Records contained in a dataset
▬▬▬
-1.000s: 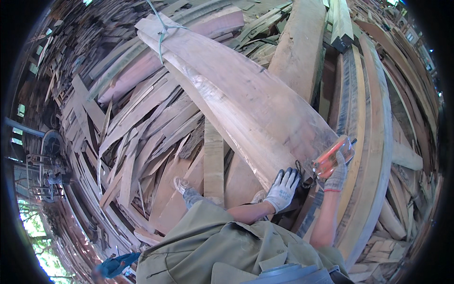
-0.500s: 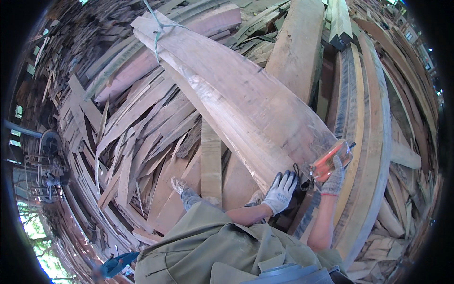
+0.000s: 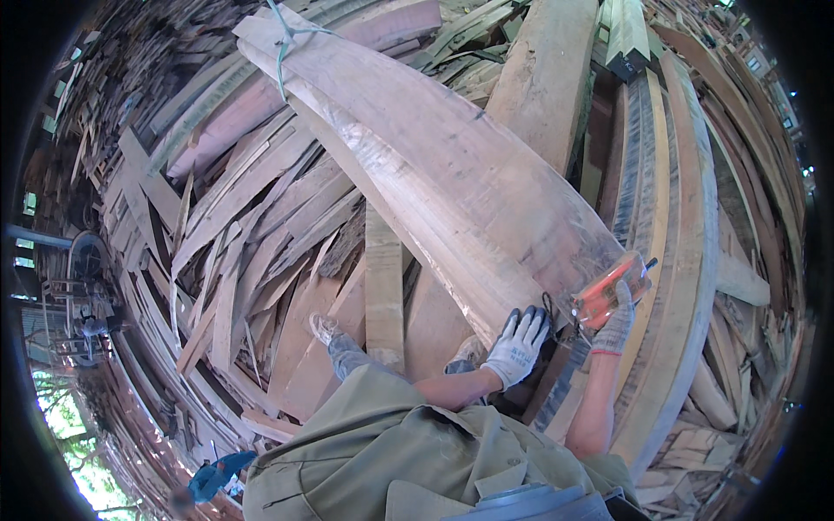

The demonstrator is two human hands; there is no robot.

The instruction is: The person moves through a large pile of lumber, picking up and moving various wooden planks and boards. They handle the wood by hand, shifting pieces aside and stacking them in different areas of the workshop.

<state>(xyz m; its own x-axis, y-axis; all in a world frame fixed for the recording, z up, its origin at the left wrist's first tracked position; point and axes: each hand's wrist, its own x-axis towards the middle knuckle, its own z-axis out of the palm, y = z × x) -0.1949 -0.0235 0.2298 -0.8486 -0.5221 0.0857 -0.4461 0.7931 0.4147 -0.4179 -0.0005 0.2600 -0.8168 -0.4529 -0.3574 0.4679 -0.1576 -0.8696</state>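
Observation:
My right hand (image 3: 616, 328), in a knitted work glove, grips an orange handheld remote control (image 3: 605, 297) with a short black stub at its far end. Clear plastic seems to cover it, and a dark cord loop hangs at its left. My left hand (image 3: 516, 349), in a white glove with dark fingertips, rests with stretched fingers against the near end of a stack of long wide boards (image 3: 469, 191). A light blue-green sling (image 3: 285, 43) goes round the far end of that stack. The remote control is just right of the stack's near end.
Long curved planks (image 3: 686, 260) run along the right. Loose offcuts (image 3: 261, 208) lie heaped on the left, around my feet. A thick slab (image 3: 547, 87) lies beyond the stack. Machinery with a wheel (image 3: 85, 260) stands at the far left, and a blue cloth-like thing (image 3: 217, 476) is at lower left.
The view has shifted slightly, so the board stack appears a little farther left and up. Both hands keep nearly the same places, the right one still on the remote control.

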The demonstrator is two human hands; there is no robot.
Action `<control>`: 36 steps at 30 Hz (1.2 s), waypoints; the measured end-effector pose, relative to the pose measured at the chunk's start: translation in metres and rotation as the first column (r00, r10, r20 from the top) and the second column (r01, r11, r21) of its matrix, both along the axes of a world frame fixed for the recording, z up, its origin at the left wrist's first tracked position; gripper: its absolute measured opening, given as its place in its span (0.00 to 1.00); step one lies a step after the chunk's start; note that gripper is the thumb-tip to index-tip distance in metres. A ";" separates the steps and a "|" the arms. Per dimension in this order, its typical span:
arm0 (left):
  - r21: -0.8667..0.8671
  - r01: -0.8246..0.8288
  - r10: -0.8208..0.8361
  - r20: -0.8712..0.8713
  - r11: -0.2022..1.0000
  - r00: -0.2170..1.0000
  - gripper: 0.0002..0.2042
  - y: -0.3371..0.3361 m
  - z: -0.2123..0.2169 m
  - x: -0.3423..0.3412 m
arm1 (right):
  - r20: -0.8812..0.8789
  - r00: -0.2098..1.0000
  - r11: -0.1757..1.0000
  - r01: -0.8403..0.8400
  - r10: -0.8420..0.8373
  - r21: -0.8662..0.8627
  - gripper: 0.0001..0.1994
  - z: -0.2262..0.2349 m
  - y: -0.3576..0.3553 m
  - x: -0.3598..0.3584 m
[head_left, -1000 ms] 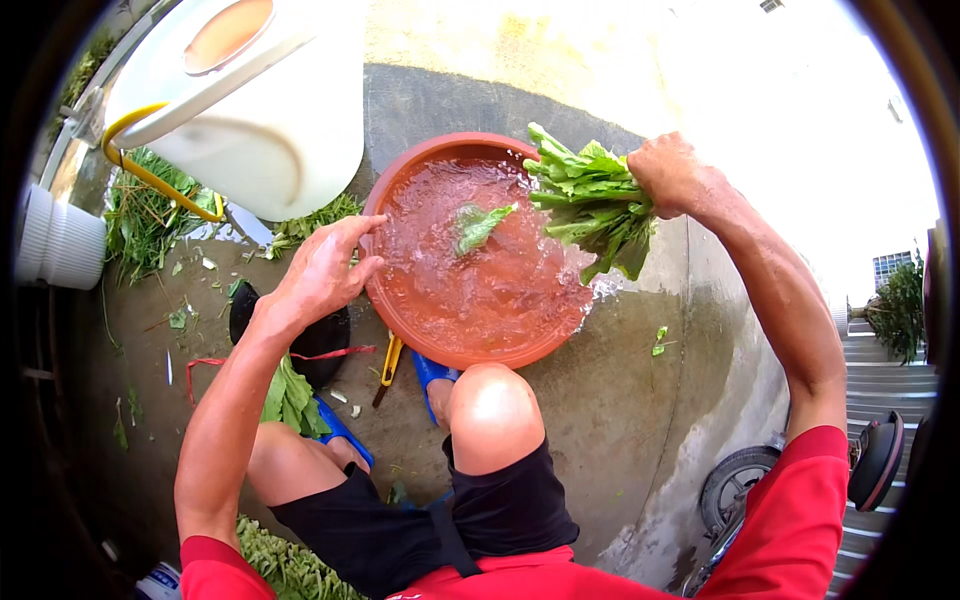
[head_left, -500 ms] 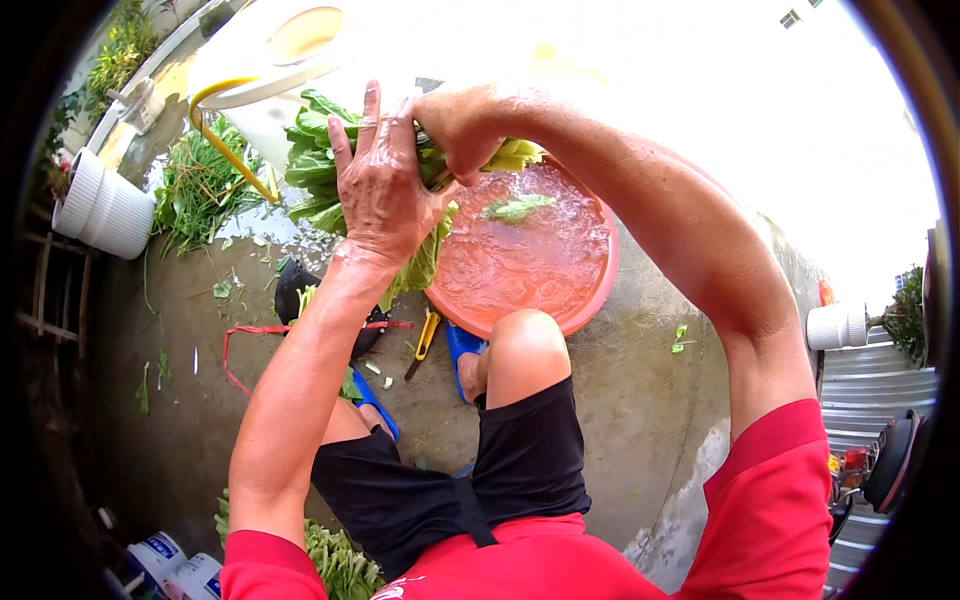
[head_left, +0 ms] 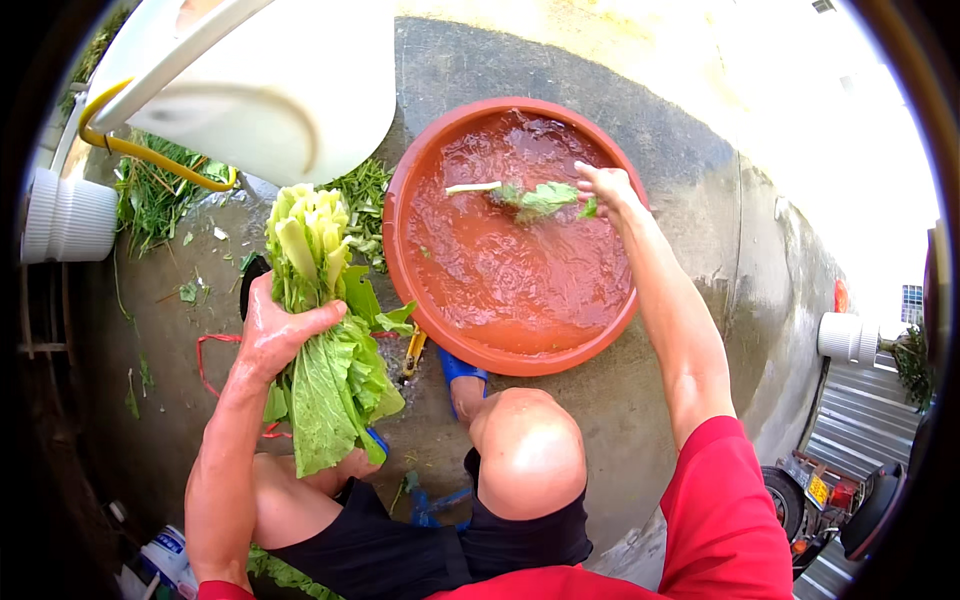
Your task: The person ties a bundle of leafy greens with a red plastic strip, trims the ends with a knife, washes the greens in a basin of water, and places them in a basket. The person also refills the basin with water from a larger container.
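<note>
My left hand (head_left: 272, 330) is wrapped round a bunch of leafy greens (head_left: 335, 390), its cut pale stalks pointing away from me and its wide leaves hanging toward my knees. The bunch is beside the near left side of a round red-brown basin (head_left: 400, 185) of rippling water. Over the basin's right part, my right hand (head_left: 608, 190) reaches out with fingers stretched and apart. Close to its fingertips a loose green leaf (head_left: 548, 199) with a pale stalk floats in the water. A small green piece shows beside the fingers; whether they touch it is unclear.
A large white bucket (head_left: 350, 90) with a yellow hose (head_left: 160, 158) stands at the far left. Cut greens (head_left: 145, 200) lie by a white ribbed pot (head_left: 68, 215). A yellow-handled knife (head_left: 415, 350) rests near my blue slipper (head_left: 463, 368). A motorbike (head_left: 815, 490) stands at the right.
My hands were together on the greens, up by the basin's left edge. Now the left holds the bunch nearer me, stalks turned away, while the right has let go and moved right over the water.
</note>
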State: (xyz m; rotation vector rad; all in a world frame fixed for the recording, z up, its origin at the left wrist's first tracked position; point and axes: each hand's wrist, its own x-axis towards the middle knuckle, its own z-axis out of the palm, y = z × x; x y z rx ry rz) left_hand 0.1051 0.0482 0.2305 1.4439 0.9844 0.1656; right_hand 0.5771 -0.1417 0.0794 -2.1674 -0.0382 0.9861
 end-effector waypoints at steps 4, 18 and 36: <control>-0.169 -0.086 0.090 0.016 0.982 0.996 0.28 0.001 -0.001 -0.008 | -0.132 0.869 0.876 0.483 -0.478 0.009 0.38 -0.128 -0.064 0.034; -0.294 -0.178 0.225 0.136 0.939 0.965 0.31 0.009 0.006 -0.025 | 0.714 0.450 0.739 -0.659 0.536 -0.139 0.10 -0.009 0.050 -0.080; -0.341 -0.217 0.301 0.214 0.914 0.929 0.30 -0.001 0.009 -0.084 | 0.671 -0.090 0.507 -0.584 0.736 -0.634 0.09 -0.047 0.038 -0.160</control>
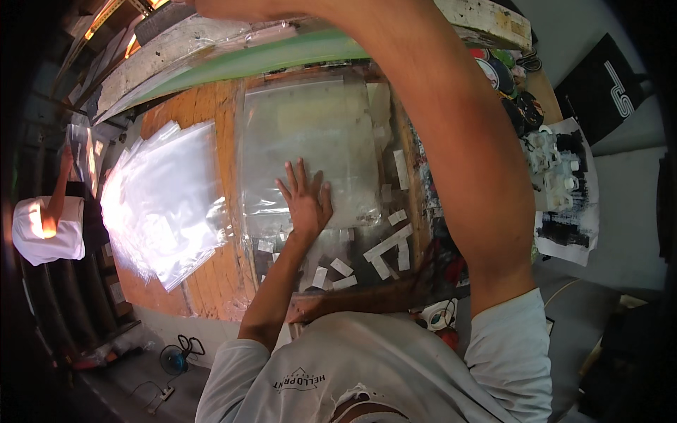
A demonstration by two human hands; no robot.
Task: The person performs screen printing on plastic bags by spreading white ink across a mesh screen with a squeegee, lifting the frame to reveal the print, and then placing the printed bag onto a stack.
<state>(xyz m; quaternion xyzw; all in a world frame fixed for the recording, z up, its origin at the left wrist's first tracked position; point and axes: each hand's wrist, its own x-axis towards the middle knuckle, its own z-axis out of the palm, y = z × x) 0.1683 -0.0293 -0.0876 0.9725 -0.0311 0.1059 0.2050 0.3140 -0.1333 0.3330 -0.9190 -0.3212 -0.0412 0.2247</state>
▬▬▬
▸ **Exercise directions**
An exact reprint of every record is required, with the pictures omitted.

▸ **Solution**
-1.000s: 
-0.500s: 
+0.000s: 

The demonstrator is two human hands; there is no robot.

The instruction is: The person moves through a large pile of lumber, picking up and moving various wooden planks and boards. They handle the wood by hand, shifting pieces aside and stacking them in different areas of the workshop.

<state>(xyz m; its own x-axis, y-axis; all in a world frame fixed for the recording, z up, its origin at the left wrist's first tracked position; point and axes: each hand's wrist, its own x-axis towards the middle knuckle, its own z-axis out of the palm, y = z × x) -0.1949 -0.0235 0.2298 -0.8486 -0.5221 0.0857 -0.4461 0.7931 0.4147 -0.4179 -0.0005 0.2600 -0.8168 -0.4529 -0.3574 0.4679 -0.1576 -0.8696</state>
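Observation:
My right hand (image 3: 616, 328), in a knitted work glove, grips an orange handheld remote control (image 3: 605, 297) with a short black stub at its far end. Clear plastic seems to cover it, and a dark cord loop hangs at its left. My left hand (image 3: 516, 349), in a white glove with dark fingertips, rests with stretched fingers against the near end of a stack of long wide boards (image 3: 469, 191). A light blue-green sling (image 3: 285, 43) goes round the far end of that stack. The remote control is just right of the stack's near end.
Long curved planks (image 3: 686, 260) run along the right. Loose offcuts (image 3: 261, 208) lie heaped on the left, around my feet. A thick slab (image 3: 547, 87) lies beyond the stack. Machinery with a wheel (image 3: 85, 260) stands at the far left, and a blue cloth-like thing (image 3: 217, 476) is at lower left.
The view has shifted slightly, so the board stack appears a little farther left and up. Both hands keep nearly the same places, the right one still on the remote control.
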
The demonstrator is two human hands; there is no robot.
Action `<control>`: 36 steps at 30 Hz (1.2 s), waypoints; the measured end-effector pose, relative to the pose measured at the chunk's start: translation in metres and rotation as the first column (r00, r10, r20 from the top) and the second column (r01, r11, r21) of its matrix, both along the axes of a world frame fixed for the recording, z up, its origin at the left wrist's first tracked position; gripper: its absolute measured opening, given as its place in its span (0.00 to 1.00); step one lies a step after the chunk's start; note that gripper is the thumb-tip to index-tip distance in metres. A ";" separates the steps and a "|" the arms. Per dimension in this order, its typical span:
arm0 (left):
  - r21: -0.8667..0.8671
  - r01: -0.8246..0.8288
  - r10: -0.8208..0.8361
  - r20: -0.8712..0.8713
  - r11: -0.2022..1.0000
  - r00: -0.2170..1.0000
  - gripper: 0.0002..0.2042
  - y: -0.3371..0.3361 m
  - z: -0.2123..0.2169 m
  - x: -0.3423..0.3412 m
arm1 (right):
  - r20: -0.8812..0.8789
  - r00: -0.2098..1.0000
  - r11: -0.1757..1.0000
  - r01: -0.8403..0.8400
  - r10: -0.8420..0.8373
  - r21: -0.8662..0.8627
  - gripper: 0.0001..0.1994
  - z: -0.2262..0.2349 m
  - y: -0.3576..0.3553 m
  - x: -0.3598..0.3584 m
[head_left, -1000 ms] 
[head_left, -500 ms] 
[head_left, +0 ms] 
Your task: The person ties a bundle of leafy greens with a red plastic strip, trims the ends with a knife, washes the greens in a basin of water, and places them in a basket. The person also refills the basin with water from a larger container.
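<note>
My left hand (head_left: 272, 330) is wrapped round a bunch of leafy greens (head_left: 335, 390), its cut pale stalks pointing away from me and its wide leaves hanging toward my knees. The bunch is beside the near left side of a round red-brown basin (head_left: 400, 185) of rippling water. Over the basin's right part, my right hand (head_left: 608, 190) reaches out with fingers stretched and apart. Close to its fingertips a loose green leaf (head_left: 548, 199) with a pale stalk floats in the water. A small green piece shows beside the fingers; whether they touch it is unclear.
A large white bucket (head_left: 350, 90) with a yellow hose (head_left: 160, 158) stands at the far left. Cut greens (head_left: 145, 200) lie by a white ribbed pot (head_left: 68, 215). A yellow-handled knife (head_left: 415, 350) rests near my blue slipper (head_left: 463, 368). A motorbike (head_left: 815, 490) stands at the right.
My hands were together on the greens, up by the basin's left edge. Now the left holds the bunch nearer me, stalks turned away, while the right has let go and moved right over the water.
</note>
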State: (xyz m; rotation vector rad; all in a world frame fixed for the recording, z up, its origin at the left wrist's first tracked position; point and axes: each hand's wrist, its own x-axis towards the middle knuckle, its own z-axis out of the palm, y = z × x; x y z rx ry rz) left_hand 0.1051 0.0482 0.2305 1.4439 0.9844 0.1656; right_hand 0.5771 -0.1417 0.0794 -2.1674 -0.0382 0.9861
 end-effector waypoints at steps 4, 18 and 36: <control>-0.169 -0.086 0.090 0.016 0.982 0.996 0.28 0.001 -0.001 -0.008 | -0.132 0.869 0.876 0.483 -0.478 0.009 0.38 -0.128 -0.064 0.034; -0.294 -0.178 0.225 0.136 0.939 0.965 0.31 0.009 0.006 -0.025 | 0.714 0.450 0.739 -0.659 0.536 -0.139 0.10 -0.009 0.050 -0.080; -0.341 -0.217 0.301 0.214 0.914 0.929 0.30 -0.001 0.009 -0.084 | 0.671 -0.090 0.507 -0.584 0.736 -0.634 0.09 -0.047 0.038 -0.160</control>
A demonstration by two human hands; no robot.
Task: The person performs screen printing on plastic bags by spreading white ink across a mesh screen with a squeegee, lifting the frame to reveal the print, and then placing the printed bag onto a stack.
<state>(xyz m; quaternion xyzw; all in a world frame fixed for the recording, z up, its origin at the left wrist's first tracked position; point and axes: each hand's wrist, its own x-axis towards the middle knuckle, its own z-axis out of the palm, y = z × x) 0.1683 -0.0293 -0.0876 0.9725 -0.0311 0.1059 0.2050 0.3140 -0.1333 0.3330 -0.9190 -0.3212 -0.0412 0.2247</state>

What the exercise required has been answered in full.